Protesting 'Morally Repugnant' Trump Policies, Poor People's Campaign Demands Action on Housing, Health, and Climate
"We are being sold an immoral narrative that there isn’t enough. There's not enough to house the homeless—but there's enough to build luxury condos everywhere. We are here to right these wrongs."
The Trump administration and its open hostility toward Americans living in poverty were the target of the Poor People's Campaign's latest day of coordinated actions on Monday, with economic justice advocates marching on federal agencies and allies across the nation rallying at state capitals.
The Poor People's Campaign began its final week of demonstrations before the movement's March on Washington, scheduled for this Saturday. Organized by Rev. William Barber and Rev. Liz Theoharis, both of whom were arrested for protesting on the steps of the Supreme Court last week, the campaign is a revival of the work Rev. Martin Luther King, Jr. was focusing on when he was assassinated in 1968.

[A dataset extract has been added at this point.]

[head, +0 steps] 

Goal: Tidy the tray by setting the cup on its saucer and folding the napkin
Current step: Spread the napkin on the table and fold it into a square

On Saturday, supporters of the movement will march against "systemic racism, systemic poverty, ecological devastation, the war economy and militarism, and the distorted moral narrative of religious nationalism," all of which it says are part of the "war on the poor." The march will cap off the 40 days of action which the group began on May 13.
On Monday, dozens of supporters paid visits to the Health and Human Services Department (HHS), the Housing and Urban Development Department (HUD), and the Environmental Protection Agency (EPA) to protest Trump's worsening of the crisis of inequality in healthcare, housing, and environmental policy in the U.S. in the 17 months since he became president.
The demonstration coincided with widespread outrage over the Trump administration's forcible separation of thousands of children from their families—an issue that campaigners railed against outside HHS, which is responsible for the care of unaccompanied children who have immigrated to the U.S. Protesters also expressed anger on behalf of the 3.2 million Americans who have no health insurance. The demonstrators were reportedly barred from entering the building.
A number of policies making housing less affordable for the poor, put forward by HUD secretary Ben Carson—who was under fire in recent months for spending hundreds of thousands of dollars of taxpayer money on office furniture—were the subject of the protest outside HUD, where campaigners blocked traffic. Carson proposed tripling rent for Americans who rely on government housing subsidies, halted investigations into fair housing violations, and removed anti-discrimination language from his agency's mission statement.
The Campaign was joined by Friends of the Earth at the EPA, where protesters called for administrator Scott Pruitt to be fired. Pruitt's aggressive rollback of laws aimed at combating water and air pollution is likely to disproportionately affect poor Americans, according to numerous scientific studies.
Local Poor People's Campaign chapters across the country organized, for the sixth week in a row, actions at their state capitols. Campaigners spoke out against mass incarceration, homelessness, and low wages for working Americans struggling to support themselves and their families amid skyrocketing housing prices.
"We live in a country now where we’re treating corporations like people and people like things," said Barber on Democracy Now! on Friday. "We live in a country where we say banks are too big to fail, but then we let human beings fail...And as Joseph Stiglitz says—the Nobel Peace Prize economist—not only are they immoral, we have to look at the cost of inequality. It is costing us people. It is costing us our moral fiber. And it is doing great injury to our democracy."